Recorded data
***

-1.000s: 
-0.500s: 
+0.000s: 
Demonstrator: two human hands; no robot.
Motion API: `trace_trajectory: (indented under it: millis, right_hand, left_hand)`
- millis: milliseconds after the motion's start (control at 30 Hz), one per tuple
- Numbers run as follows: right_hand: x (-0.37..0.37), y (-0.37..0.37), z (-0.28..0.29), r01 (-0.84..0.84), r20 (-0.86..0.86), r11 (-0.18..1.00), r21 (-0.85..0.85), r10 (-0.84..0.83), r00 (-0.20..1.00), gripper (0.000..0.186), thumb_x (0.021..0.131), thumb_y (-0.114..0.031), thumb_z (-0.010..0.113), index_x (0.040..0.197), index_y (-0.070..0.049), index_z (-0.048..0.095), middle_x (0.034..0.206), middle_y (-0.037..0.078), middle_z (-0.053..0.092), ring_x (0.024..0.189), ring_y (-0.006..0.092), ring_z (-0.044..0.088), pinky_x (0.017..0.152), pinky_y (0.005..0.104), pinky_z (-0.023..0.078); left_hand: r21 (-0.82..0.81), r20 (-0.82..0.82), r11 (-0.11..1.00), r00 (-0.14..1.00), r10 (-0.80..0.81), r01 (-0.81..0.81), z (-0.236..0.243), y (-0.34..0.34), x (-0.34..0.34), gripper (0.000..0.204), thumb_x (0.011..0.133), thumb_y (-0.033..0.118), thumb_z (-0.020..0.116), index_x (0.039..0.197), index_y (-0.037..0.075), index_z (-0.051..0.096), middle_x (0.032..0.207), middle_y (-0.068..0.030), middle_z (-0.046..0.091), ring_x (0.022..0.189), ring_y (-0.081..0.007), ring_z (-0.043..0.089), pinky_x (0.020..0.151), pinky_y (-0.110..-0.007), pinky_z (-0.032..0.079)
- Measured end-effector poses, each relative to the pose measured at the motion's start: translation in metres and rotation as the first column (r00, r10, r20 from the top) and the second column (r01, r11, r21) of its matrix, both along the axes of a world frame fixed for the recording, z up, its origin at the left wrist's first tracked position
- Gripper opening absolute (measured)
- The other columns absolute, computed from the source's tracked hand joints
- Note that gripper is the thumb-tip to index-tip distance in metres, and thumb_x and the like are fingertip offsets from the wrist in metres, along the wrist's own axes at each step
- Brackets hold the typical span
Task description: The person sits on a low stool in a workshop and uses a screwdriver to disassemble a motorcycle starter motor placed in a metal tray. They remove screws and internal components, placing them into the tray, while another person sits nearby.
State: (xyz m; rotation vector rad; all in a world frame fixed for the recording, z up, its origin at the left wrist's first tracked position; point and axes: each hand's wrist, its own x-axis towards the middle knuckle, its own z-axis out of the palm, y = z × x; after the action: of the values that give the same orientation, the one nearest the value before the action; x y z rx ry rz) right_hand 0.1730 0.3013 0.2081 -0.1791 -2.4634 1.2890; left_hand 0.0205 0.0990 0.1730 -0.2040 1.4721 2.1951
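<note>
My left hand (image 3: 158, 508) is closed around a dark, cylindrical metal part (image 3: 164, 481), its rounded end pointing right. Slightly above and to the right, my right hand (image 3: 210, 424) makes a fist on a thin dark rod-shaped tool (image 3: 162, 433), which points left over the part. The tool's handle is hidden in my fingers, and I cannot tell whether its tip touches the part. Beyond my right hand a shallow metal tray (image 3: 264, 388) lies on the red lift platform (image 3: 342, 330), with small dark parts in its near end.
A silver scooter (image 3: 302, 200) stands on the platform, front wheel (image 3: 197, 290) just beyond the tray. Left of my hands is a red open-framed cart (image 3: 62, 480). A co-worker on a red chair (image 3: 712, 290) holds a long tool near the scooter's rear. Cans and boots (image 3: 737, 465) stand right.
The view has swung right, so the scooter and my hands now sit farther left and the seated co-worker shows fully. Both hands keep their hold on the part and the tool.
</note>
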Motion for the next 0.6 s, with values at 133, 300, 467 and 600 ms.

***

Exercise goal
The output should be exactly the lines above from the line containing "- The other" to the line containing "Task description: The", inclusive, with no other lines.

Answer for the task
- The other columns absolute, computed from the source's tracked hand joints
- Note that gripper is the thumb-tip to index-tip distance in metres, and thumb_x and the like are fingertip offsets from the wrist in metres, along the wrist's own axes at each step
- Brackets hold the typical span
Task description: The person sits on a low stool in a workshop and uses a screwdriver to disassemble a motorcycle starter motor placed in a metal tray. They remove screws and internal components, placing them into the tray, while another person sits nearby.

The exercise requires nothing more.